§ BRIEF: Supply the number of lines in the data below that hold "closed", and let that number be the whole answer.

§ Items from a data source:
%%

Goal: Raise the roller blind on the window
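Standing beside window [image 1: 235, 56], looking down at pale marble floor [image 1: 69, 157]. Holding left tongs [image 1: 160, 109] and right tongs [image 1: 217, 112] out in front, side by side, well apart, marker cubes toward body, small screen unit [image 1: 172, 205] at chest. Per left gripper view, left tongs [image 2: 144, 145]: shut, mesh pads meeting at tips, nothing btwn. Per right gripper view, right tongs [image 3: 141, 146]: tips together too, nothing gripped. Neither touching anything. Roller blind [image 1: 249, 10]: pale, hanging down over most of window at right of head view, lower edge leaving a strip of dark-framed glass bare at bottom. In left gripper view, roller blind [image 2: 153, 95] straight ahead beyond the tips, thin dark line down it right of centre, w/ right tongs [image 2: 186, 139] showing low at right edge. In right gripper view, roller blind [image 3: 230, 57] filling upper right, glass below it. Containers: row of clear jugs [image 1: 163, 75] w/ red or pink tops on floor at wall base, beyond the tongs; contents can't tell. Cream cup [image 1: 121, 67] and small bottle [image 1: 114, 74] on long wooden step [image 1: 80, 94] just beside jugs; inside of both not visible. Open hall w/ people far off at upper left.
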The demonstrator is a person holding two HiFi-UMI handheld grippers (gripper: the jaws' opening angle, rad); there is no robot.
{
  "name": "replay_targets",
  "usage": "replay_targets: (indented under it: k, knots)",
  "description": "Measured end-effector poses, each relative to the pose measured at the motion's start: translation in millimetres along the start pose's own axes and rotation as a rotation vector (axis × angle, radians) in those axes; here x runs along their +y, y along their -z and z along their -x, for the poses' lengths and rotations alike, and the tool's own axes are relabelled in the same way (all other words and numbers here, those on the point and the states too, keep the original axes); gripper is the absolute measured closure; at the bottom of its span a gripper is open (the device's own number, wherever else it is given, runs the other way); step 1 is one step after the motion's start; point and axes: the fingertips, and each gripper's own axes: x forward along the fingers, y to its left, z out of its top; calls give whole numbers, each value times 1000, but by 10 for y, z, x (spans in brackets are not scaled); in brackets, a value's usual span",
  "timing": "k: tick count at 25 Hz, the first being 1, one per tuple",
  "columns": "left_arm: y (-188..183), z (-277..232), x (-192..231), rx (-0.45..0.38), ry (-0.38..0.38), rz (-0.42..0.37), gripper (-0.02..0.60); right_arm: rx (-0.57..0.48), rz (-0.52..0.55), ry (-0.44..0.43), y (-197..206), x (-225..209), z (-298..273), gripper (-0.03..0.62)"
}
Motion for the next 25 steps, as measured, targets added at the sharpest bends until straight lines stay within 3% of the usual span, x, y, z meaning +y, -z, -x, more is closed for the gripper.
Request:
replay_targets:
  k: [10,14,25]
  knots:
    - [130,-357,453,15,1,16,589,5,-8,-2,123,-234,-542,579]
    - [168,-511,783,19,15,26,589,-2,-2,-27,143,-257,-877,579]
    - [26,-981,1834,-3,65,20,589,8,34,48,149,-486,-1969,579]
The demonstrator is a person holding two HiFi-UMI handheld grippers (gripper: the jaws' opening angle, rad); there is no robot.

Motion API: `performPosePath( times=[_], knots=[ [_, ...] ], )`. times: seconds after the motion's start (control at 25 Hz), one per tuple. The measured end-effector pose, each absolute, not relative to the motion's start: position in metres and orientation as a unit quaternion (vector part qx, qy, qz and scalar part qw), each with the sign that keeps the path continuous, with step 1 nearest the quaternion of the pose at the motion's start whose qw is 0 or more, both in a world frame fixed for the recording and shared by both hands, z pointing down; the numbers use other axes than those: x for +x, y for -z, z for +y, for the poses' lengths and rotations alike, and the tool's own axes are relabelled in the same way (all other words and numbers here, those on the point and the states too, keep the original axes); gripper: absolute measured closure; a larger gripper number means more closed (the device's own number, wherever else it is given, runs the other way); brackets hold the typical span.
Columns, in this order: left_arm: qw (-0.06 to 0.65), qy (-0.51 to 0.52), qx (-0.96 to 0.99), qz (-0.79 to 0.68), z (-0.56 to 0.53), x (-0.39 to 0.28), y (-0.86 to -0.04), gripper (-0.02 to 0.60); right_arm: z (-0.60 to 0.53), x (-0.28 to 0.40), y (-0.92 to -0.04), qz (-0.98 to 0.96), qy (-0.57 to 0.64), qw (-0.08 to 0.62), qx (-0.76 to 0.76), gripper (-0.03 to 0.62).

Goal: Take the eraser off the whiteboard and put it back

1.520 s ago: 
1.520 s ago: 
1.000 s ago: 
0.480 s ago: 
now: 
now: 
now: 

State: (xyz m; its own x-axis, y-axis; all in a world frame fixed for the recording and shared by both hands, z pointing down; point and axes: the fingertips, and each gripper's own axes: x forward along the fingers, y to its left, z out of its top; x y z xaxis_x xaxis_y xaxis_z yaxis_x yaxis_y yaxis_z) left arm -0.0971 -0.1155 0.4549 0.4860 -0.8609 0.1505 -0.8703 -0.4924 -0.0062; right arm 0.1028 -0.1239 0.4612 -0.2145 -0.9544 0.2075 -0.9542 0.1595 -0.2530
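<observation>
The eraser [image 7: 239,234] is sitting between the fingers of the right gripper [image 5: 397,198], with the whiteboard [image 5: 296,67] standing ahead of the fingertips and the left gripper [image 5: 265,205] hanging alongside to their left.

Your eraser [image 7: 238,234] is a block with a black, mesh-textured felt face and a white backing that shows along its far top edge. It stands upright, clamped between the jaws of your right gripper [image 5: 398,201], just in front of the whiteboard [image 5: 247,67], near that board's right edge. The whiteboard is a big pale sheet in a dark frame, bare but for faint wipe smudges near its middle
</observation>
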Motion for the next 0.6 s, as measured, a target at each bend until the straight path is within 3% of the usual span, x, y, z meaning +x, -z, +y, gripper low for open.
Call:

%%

§ REPLY TO THE EXERCISE: 2